■ **Your assignment**: No pictures in the copy, please: retype all the records exactly.

Task data Start Marker

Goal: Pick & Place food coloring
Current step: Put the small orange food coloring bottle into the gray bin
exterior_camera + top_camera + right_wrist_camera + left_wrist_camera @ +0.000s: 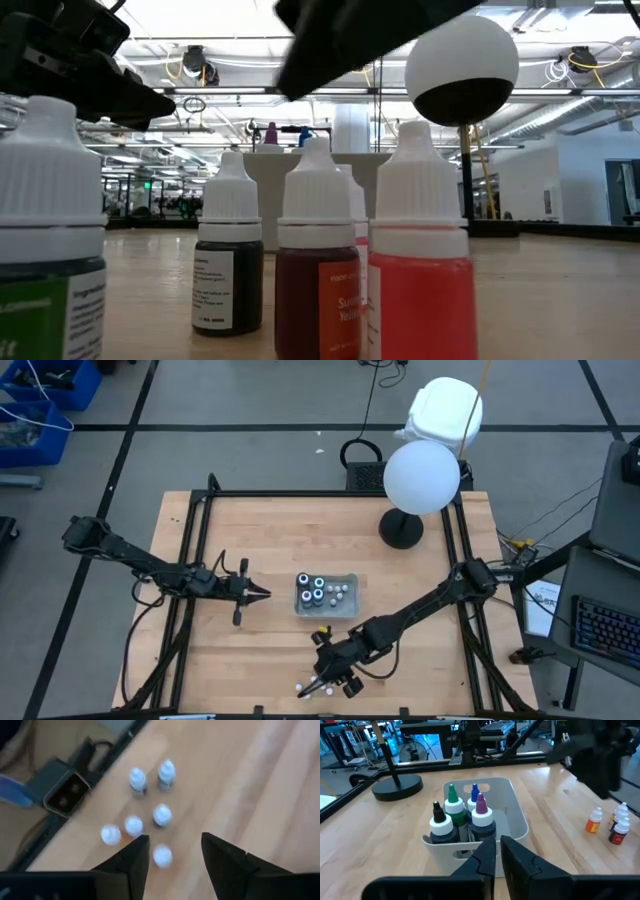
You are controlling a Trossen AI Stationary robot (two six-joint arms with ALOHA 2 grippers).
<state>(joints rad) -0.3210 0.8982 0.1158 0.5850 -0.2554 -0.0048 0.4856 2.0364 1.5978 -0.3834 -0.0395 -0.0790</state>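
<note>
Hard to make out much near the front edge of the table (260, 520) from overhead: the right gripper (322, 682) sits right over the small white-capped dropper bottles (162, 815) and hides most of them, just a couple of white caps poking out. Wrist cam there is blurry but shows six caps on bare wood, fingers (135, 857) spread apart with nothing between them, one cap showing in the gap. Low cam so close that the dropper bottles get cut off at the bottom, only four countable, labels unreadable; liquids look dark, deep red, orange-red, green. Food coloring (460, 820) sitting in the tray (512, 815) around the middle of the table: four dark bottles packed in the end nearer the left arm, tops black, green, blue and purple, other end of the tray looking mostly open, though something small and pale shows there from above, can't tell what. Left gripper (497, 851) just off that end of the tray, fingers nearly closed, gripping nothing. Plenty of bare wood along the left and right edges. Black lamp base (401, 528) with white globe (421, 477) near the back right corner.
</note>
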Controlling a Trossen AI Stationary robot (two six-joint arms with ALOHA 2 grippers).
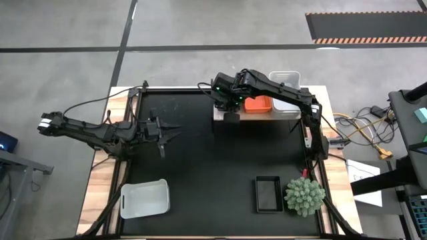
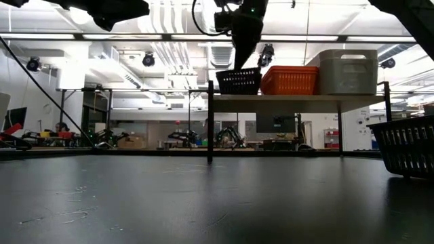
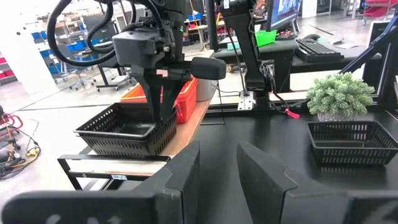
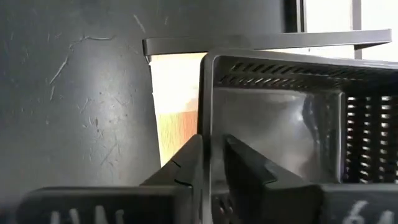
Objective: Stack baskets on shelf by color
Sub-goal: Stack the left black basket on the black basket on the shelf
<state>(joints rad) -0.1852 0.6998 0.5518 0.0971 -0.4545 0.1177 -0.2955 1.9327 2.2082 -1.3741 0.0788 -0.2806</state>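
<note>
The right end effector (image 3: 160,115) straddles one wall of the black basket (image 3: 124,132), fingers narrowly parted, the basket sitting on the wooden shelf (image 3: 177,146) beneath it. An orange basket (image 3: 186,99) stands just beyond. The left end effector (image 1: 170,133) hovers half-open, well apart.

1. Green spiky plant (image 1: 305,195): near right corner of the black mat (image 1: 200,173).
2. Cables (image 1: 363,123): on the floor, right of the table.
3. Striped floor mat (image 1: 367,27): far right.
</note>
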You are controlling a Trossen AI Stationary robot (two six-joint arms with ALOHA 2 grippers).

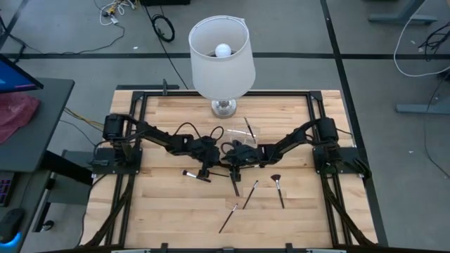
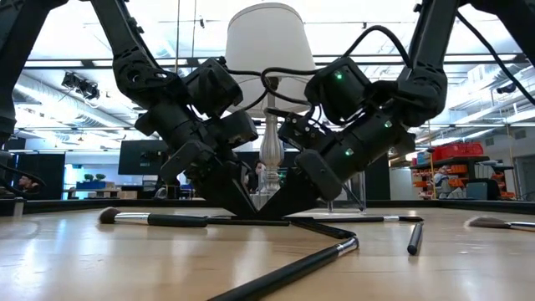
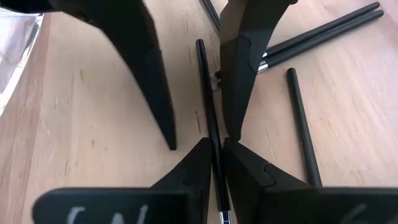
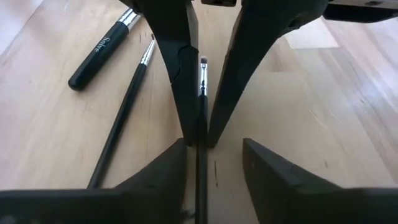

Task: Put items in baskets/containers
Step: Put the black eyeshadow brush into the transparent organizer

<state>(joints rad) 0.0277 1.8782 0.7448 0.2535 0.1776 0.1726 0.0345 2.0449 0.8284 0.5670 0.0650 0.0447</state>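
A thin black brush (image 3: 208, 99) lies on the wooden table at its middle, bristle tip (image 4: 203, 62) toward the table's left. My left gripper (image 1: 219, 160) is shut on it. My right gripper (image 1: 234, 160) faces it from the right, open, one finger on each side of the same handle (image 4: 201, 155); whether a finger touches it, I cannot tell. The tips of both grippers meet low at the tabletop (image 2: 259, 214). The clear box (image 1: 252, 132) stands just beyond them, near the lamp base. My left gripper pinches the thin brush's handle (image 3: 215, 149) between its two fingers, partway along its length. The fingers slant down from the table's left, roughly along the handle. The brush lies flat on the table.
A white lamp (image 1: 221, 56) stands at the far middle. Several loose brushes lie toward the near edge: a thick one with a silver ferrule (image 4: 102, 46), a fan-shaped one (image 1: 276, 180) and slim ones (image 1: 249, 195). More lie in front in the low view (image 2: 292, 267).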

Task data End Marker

■ **Written answer**:
Goal: Pick & Place food coloring
Current step: Put the small orange food coloring bottle into the gray bin
exterior_camera + top_camera + right_wrist_camera + left_wrist_camera @ +0.000s: 
You are controlling a Trossen AI Stationary robot (two six-joint arms with ALOHA 2 grippers).
<state>(joints rad) -0.3210 0.8982 0.1158 0.5850 -0.2554 -0.0048 0.4856 2.0364 1.5978 -0.3834 -0.0395 -0.0790</state>
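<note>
Hard to make out much near the front edge of the table (260, 520) from overhead: the right gripper (322, 682) sits right over the small white-capped dropper bottles (162, 815) and hides most of them, just a couple of white caps poking out. Wrist cam there is blurry but shows six caps on bare wood, fingers (135, 857) spread apart with nothing between them, one cap showing in the gap. Low cam so close that the dropper bottles get cut off at the bottom, only four countable, labels unreadable; liquids look dark, deep red, orange-red, green. Food coloring (460, 820) sitting in the tray (512, 815) around the middle of the table: four dark bottles packed in the end nearer the left arm, tops black, green, blue and purple, other end of the tray looking mostly open, though something small and pale shows there from above, can't tell what. Left gripper (497, 851) just off that end of the tray, fingers nearly closed, gripping nothing. Plenty of bare wood along the left and right edges. Black lamp base (401, 528) with white globe (421, 477) near the back right corner.
</note>
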Controlling a Trossen AI Stationary robot (two six-joint arms with ALOHA 2 grippers).
Objective: Stack baskets on shelf by color
Sub-goal: Stack the left black basket on the black basket on the shelf
<state>(joints rad) -0.1852 0.6998 0.5518 0.0971 -0.4545 0.1177 -0.2955 1.9327 2.2082 -1.3741 0.0788 -0.2806</state>
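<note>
The right end effector (image 3: 160,115) straddles one wall of the black basket (image 3: 124,132), fingers narrowly parted, the basket sitting on the wooden shelf (image 3: 177,146) beneath it. An orange basket (image 3: 186,99) stands just beyond. The left end effector (image 1: 170,133) hovers half-open, well apart.

1. Green spiky plant (image 1: 305,195): near right corner of the black mat (image 1: 200,173).
2. Cables (image 1: 363,123): on the floor, right of the table.
3. Striped floor mat (image 1: 367,27): far right.
</note>
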You are controlling a Trossen AI Stationary robot (two six-joint arms with ALOHA 2 grippers).


Task: Put items in baskets/containers
Step: Put the black eyeshadow brush into the transparent organizer

<state>(joints rad) 0.0277 1.8782 0.7448 0.2535 0.1776 0.1726 0.0345 2.0449 0.8284 0.5670 0.0650 0.0447</state>
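A thin black brush (image 3: 208, 99) lies on the wooden table at its middle, bristle tip (image 4: 203, 62) toward the table's left. My left gripper (image 1: 219, 160) is shut on it. My right gripper (image 1: 234, 160) faces it from the right, open, one finger on each side of the same handle (image 4: 201, 155); whether a finger touches it, I cannot tell. The tips of both grippers meet low at the tabletop (image 2: 259, 214). The clear box (image 1: 252, 132) stands just beyond them, near the lamp base. My left gripper pinches the thin brush's handle (image 3: 215, 149) between its two fingers, partway along its length. The fingers slant down from the table's left, roughly along the handle. The brush lies flat on the table.
A white lamp (image 1: 221, 56) stands at the far middle. Several loose brushes lie toward the near edge: a thick one with a silver ferrule (image 4: 102, 46), a fan-shaped one (image 1: 276, 180) and slim ones (image 1: 249, 195). More lie in front in the low view (image 2: 292, 267).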

The work is done, and the output is complete.